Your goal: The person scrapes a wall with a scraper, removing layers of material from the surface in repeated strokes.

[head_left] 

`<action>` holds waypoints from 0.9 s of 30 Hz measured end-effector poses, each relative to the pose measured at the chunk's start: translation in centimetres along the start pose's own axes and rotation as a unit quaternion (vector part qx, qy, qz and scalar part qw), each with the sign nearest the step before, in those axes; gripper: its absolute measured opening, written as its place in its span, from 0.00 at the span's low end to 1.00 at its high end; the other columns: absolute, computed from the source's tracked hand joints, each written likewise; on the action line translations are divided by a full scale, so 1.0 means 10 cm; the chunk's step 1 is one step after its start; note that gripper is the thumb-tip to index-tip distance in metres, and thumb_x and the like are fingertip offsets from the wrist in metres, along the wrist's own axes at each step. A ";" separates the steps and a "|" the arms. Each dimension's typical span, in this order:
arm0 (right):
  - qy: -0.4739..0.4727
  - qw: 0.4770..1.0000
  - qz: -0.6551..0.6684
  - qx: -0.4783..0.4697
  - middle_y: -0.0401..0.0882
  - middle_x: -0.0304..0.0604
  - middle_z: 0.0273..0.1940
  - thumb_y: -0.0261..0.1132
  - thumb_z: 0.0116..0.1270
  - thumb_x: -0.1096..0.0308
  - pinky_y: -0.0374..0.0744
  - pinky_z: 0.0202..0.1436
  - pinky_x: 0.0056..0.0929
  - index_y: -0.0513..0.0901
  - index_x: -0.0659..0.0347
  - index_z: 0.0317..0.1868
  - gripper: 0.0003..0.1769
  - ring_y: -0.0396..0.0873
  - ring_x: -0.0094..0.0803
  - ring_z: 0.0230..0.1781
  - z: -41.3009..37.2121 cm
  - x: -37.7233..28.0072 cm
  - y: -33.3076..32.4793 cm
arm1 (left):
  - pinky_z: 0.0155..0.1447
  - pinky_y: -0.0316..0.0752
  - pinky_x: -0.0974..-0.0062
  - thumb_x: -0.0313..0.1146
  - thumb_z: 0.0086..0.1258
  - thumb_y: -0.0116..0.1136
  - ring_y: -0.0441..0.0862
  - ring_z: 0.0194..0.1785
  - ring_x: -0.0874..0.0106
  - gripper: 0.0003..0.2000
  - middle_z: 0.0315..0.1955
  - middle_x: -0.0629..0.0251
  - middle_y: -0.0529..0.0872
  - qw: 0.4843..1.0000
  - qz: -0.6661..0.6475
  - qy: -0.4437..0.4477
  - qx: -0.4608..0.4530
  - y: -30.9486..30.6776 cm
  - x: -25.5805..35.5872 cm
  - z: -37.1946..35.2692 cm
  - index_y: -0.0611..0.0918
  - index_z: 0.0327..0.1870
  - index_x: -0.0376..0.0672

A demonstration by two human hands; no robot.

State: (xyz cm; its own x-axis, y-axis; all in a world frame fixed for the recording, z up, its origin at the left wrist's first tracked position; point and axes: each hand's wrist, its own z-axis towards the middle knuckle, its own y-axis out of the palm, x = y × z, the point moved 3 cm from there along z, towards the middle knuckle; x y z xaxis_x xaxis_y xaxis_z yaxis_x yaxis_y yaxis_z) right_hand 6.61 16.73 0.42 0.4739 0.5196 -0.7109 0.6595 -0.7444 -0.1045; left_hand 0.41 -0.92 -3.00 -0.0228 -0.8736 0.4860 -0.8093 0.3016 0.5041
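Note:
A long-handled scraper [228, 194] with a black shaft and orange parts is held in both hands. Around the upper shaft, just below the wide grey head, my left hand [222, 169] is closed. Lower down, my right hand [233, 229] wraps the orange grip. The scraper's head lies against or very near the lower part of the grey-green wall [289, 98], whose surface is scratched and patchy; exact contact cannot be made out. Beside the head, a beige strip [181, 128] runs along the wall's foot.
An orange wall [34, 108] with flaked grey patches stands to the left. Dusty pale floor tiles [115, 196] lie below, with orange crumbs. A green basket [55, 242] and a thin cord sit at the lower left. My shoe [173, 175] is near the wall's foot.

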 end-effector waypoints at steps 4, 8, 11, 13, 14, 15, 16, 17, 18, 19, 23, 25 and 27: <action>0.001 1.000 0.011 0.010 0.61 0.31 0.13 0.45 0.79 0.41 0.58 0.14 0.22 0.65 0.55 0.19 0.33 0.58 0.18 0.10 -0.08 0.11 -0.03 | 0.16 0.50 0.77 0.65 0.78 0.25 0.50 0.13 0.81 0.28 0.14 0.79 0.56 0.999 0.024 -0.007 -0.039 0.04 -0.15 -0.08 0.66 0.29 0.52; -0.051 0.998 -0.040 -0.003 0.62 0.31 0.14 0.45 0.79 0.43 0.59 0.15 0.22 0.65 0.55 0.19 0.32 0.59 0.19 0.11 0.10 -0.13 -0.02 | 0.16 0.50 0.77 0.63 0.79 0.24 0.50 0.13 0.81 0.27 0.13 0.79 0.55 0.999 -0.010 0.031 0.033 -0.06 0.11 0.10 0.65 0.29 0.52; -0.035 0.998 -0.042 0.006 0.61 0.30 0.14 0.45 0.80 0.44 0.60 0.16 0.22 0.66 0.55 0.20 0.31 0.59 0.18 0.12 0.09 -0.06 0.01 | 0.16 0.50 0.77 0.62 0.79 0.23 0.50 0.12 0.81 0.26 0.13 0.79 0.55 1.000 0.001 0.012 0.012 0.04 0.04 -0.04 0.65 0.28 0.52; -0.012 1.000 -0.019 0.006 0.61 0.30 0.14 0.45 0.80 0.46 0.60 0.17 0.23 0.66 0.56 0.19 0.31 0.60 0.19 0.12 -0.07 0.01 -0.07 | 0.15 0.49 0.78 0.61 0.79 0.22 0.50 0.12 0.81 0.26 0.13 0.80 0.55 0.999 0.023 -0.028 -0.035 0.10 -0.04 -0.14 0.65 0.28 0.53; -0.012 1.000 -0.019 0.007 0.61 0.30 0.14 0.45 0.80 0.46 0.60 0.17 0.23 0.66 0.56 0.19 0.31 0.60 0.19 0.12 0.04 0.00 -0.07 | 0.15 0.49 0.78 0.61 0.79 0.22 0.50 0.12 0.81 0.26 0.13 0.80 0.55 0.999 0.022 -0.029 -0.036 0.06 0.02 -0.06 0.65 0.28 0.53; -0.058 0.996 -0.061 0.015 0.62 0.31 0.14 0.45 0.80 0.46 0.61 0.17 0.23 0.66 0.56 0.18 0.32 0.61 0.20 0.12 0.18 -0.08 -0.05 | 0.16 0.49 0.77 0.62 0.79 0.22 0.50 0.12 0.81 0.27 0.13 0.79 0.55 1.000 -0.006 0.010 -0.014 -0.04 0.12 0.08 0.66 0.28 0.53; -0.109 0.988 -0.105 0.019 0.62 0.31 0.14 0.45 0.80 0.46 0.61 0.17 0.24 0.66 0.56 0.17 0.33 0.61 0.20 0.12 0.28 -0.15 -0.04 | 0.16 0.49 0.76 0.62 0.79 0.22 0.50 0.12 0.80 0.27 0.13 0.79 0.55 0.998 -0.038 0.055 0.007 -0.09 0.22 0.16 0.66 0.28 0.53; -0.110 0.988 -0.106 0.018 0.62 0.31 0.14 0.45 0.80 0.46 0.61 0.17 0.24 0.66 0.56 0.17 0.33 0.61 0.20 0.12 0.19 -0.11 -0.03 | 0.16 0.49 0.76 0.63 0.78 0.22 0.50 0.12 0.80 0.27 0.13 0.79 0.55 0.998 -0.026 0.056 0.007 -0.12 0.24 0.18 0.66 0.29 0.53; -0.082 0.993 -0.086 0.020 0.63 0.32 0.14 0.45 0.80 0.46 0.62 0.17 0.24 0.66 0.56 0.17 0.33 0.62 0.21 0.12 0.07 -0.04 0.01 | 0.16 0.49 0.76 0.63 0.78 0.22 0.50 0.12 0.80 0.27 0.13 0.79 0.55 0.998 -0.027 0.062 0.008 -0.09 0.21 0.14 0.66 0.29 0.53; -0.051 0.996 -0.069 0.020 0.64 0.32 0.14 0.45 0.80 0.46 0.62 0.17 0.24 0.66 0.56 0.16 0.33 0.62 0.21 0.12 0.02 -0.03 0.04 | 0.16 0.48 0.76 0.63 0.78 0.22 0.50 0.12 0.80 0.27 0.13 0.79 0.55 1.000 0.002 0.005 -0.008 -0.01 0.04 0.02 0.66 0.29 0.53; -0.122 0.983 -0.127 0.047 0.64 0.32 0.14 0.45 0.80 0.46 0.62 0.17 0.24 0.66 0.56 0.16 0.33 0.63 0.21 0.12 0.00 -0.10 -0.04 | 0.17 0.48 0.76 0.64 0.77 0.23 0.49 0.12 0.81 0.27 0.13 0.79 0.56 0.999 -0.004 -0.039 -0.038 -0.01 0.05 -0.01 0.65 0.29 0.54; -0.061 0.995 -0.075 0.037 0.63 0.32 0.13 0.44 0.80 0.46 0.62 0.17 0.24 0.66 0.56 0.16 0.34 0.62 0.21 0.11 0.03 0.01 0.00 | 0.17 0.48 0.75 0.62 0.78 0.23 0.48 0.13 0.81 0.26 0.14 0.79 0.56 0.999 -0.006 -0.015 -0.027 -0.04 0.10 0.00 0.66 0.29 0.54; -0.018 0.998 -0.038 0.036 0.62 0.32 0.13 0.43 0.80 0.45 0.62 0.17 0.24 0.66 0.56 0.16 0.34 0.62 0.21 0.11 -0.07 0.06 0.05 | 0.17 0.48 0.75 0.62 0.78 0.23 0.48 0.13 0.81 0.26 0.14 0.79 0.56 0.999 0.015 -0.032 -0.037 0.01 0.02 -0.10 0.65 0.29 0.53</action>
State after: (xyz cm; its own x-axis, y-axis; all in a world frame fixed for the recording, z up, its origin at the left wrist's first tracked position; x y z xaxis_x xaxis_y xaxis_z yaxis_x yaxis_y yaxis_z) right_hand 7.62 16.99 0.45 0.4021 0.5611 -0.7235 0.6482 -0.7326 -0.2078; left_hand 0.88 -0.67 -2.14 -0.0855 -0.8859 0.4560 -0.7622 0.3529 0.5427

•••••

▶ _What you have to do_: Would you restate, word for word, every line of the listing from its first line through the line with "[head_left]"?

▶ _Worked solution_:
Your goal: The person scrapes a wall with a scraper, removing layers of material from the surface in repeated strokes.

[head_left] 

Work on this exercise is finished, so nothing remains.